Problem statement. From the material below, please set down exactly the lines starting with the one with "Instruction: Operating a" and going on through the one with "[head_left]", without a single picture.

Record extracts.
++++++++++

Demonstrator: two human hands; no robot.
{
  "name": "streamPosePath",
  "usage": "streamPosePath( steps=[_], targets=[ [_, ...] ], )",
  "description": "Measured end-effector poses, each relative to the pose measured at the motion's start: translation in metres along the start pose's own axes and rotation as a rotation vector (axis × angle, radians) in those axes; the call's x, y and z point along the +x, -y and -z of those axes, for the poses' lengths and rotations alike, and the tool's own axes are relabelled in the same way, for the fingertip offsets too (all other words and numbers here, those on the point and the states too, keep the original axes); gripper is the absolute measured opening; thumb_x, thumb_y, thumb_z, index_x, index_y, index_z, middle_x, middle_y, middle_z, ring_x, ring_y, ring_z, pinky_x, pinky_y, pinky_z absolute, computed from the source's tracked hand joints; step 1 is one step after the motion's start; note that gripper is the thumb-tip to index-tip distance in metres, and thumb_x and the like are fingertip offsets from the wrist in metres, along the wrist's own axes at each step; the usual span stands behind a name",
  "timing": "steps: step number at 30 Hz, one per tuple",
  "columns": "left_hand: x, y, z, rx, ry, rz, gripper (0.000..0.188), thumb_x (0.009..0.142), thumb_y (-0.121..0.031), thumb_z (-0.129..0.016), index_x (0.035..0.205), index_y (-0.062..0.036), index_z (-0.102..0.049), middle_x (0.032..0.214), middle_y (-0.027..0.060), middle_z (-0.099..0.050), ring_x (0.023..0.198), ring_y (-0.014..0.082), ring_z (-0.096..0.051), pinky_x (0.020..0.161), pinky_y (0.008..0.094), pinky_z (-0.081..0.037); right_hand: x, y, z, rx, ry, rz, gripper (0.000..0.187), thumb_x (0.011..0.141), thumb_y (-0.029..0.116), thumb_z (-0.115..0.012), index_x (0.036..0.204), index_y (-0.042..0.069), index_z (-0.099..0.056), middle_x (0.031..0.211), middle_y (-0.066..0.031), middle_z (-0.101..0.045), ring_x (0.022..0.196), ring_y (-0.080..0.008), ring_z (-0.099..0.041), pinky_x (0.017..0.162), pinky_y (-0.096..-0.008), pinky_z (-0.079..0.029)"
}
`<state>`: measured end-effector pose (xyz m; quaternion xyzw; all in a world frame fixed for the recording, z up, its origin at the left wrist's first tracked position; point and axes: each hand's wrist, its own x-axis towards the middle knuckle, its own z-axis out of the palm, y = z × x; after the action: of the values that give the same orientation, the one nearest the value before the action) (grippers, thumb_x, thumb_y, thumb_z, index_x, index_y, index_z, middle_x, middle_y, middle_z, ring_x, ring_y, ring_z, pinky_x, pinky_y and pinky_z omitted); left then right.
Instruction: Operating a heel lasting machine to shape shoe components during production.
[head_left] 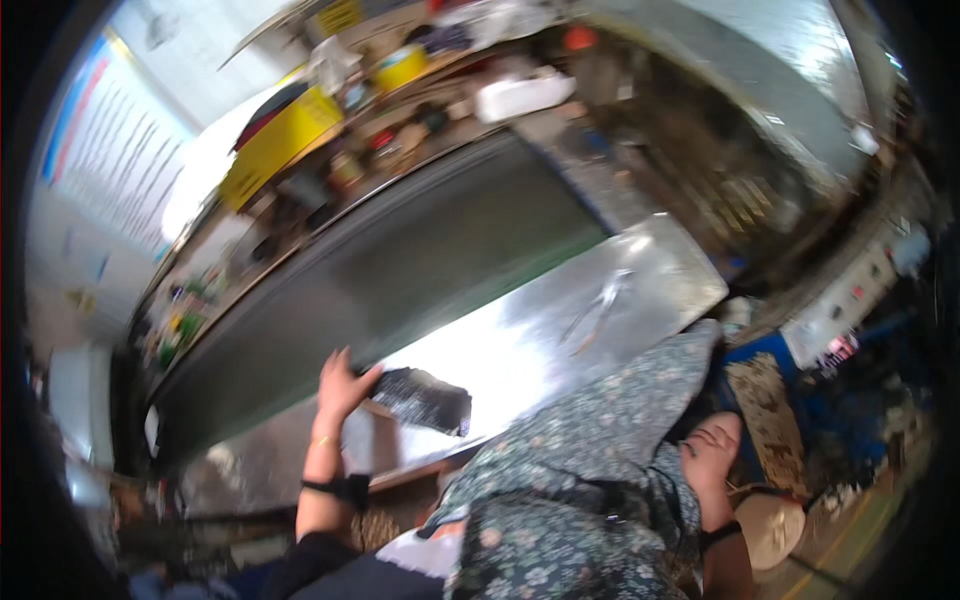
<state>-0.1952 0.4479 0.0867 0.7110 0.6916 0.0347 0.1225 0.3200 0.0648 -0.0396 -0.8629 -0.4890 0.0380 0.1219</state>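
Note:
My left hand [343, 388] is at the near edge of a dark belt-like surface [400, 250], its fingers apart and nothing seen in it. Its thumb points at a black, speckled, roughly rectangular piece [422, 401] on the shiny metal tabletop [500, 365]; I cannot tell whether they touch. A thin, two-armed metal tool [602, 308], blurred, lies further right on the metal. Low on the right, my right hand [710, 452] is beside the floral cloth [590, 420] over my lap. Its fingers look bent, but blur hides whether they hold anything.
Behind the dark surface runs a cluttered shelf with a yellow panel [283, 150], a yellow tape roll [401, 68] and a white container [525, 97]. A worn brown board [766, 420] and a round tan seat-like disc [770, 530] are at the right.

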Motion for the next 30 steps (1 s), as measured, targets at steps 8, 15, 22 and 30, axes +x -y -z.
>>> streamPosePath(
  steps=[8,15,22,30],
  targets=[
    [-0.009,0.036,0.033,0.328,0.344,-0.718,0.100,0.050,-0.069,-0.083,0.117,0.0005,-0.057,0.108,0.0235,-0.063,0.110,0.0423,-0.059,0.095,0.0481,-0.047,0.002,0.016,-0.015,0.024,0.102,-0.177,0.026,0.081,0.036,-0.066,0.091,0.014,-0.076,0.110,-0.0012,-0.070,0.126,-0.0260,-0.046,0.110,-0.0487,-0.021],
    [-0.014,-0.023,0.001,0.078,0.497,-0.655,0.092,0.061,-0.050,-0.090,0.122,0.0076,-0.055,0.103,0.0171,-0.071,0.091,0.0266,-0.071,0.083,0.0367,-0.055,-0.008,0.011,0.003,0.258,0.053,-0.265,0.019,0.082,0.027,-0.065,0.088,0.011,-0.074,0.097,-0.0085,-0.072,0.107,-0.0276,-0.061,0.096,-0.0459,-0.039],
    [-0.117,-0.234,-0.022,-0.803,0.619,-0.704,0.075,0.067,-0.024,-0.088,0.123,0.0127,-0.055,0.103,0.0152,-0.070,0.089,0.0205,-0.066,0.082,0.0320,-0.053,0.043,0.125,0.192,0.948,-0.155,0.107,0.068,0.092,0.040,-0.066,0.145,0.005,-0.040,0.136,-0.0242,-0.054,0.107,-0.0334,-0.065,0.089,-0.0402,-0.053],
    [-0.140,-0.340,-0.035,-1.409,1.321,-0.576,0.064,0.102,-0.043,-0.048,0.147,0.0007,-0.034,0.136,0.0150,-0.053,0.121,0.0249,-0.054,0.103,0.0364,-0.045,0.019,0.158,0.185,0.215,-0.431,0.265,0.052,0.076,0.029,-0.077,0.123,0.012,-0.063,0.119,-0.0121,-0.065,0.093,-0.0272,-0.069,0.074,-0.0357,-0.058]
  ],
)
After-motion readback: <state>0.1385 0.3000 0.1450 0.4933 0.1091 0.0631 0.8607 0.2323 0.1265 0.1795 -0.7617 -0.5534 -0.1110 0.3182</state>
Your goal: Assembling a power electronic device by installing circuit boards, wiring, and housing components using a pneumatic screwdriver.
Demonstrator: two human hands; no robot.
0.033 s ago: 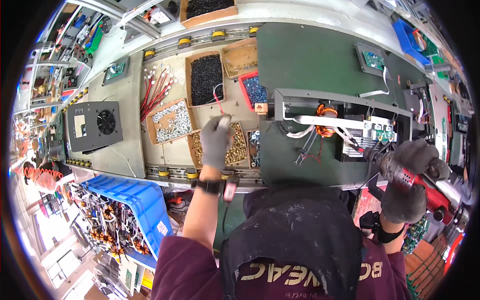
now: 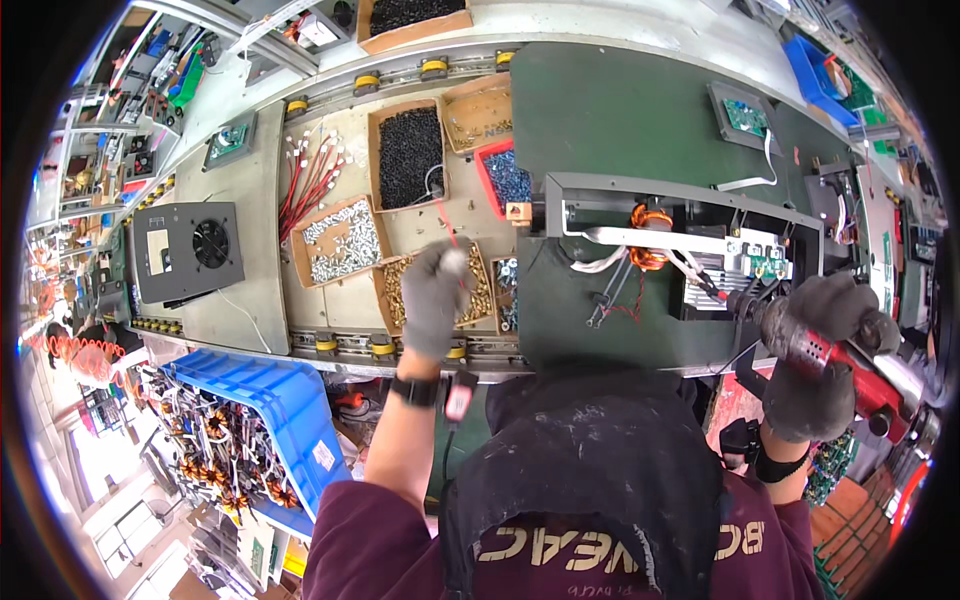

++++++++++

Result below.
Instruction: Operating a heel lasting machine to shape shoe components during production.
[head_left] 

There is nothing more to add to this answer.